Securing an education for all of our children is a goal every bit as righteous as those for which Dr. King gave his life nearly 42 years ago. Failure to graduate from high school denies children access to college, the passport to the middle class.
The Department of Labor estimates that high school graduates earn $600,000 more during their lifetime than high school dropouts. And an adult with a college degree makes 73 percent more over a lifetime than someone with only a high school diploma, the education nonprofit The College Board reports. These are lost opportunities not only for our children but also for our nation. The achievement gap separating black and white students cost our country up to $525 billion in 2008, management consultants McKinsey & Company found.
Tragically, dollar amounts don't begin to count the cost of failing our children. High school dropouts' lives are shorter because they are more likely to be victims of violence. According to research out of Northeastern University in Boston, the unemployment rate for African-American males aged 16 to 24 who dropped out of high school was 69 percent in 2008. Male high school dropouts are 47 times more likely to be incarcerated than their peers with college degrees. Their young female counterparts are nearly nine times more likely to become single mothers as those with college degrees.

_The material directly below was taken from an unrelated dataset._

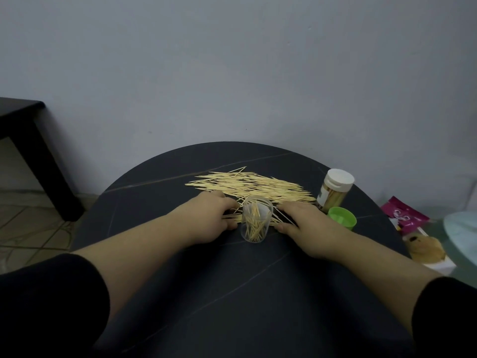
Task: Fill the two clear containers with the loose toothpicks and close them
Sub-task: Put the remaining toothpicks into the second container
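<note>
An open clear container (256, 220) stands upright on the round dark table (232, 293), partly filled with toothpicks. Behind it lies a wide pile of loose toothpicks (250, 186). My left hand (215, 215) rests palm down just left of the container, its fingers closed on a few toothpicks at the pile's near edge. My right hand (300, 220) lies just right of the container, fingers pressing on toothpicks there. A second clear container (334, 189), filled and closed with a white lid, stands at the right. A green lid (342, 217) lies in front of it.
A pink packet (407, 215) and a piece of bread on a white tray (428, 250) sit off the table's right edge. A dark low table (28, 140) stands at the left on the tiled floor. A grey wall runs behind.
</note>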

Here in Washington there are worrying signs that the student achievement gap between black and white students is widening. The Washington Post reported last month that from 2007 to 2009 the gap grew from 53 to 58 points, using test score results from the National Assessment of Educational Progress. Even the much-publicized improvement in fourth-grade NAEP math scores in the District was largely the result of improved scores among white students in city-run schools.
But there are signs of hope, and they come from the District's public charter schools. Did you know that D.C. charters-publicly funded but independently run-have a higher proportion of African-American and economically disadvantaged students than the city-run school system? Charter schools have closed the citywide achievement gap between black and white students by 25 percent in three years, according to an analysis by D.C.'s Friends of Choice in Urban Schools.
Did you know that D.C. charter high-school graduation rates are eight percentage points higher than the U.S. average? The national average includes affluent counties and suburbs that are a world apart from the vulnerable communities in which nearly all D.C. charter schools operate. The hard work of charter teachers and students has paid off: 85 percent of charter high school graduates are accepted to college.
The introduction of public charter schools to the District of Columbia is a 14-year old school reform that now educates 38 percent of D.C. public school children. It is improving the odds for those children whose parents previously lacked school choice: children whose parents cannot afford to pay tuition or buy a home in an exclusive suburb with good public schools.
Charters are reshaping the tragic topography of America's urban landscape. In neighborhoods that once contained only the lowest performing public schools there are now thriving public charter schools offering a high-quality public education.
To paraphrase Dr. King, the arc of the moral universe is long but with our help it can be made to bend toward justice.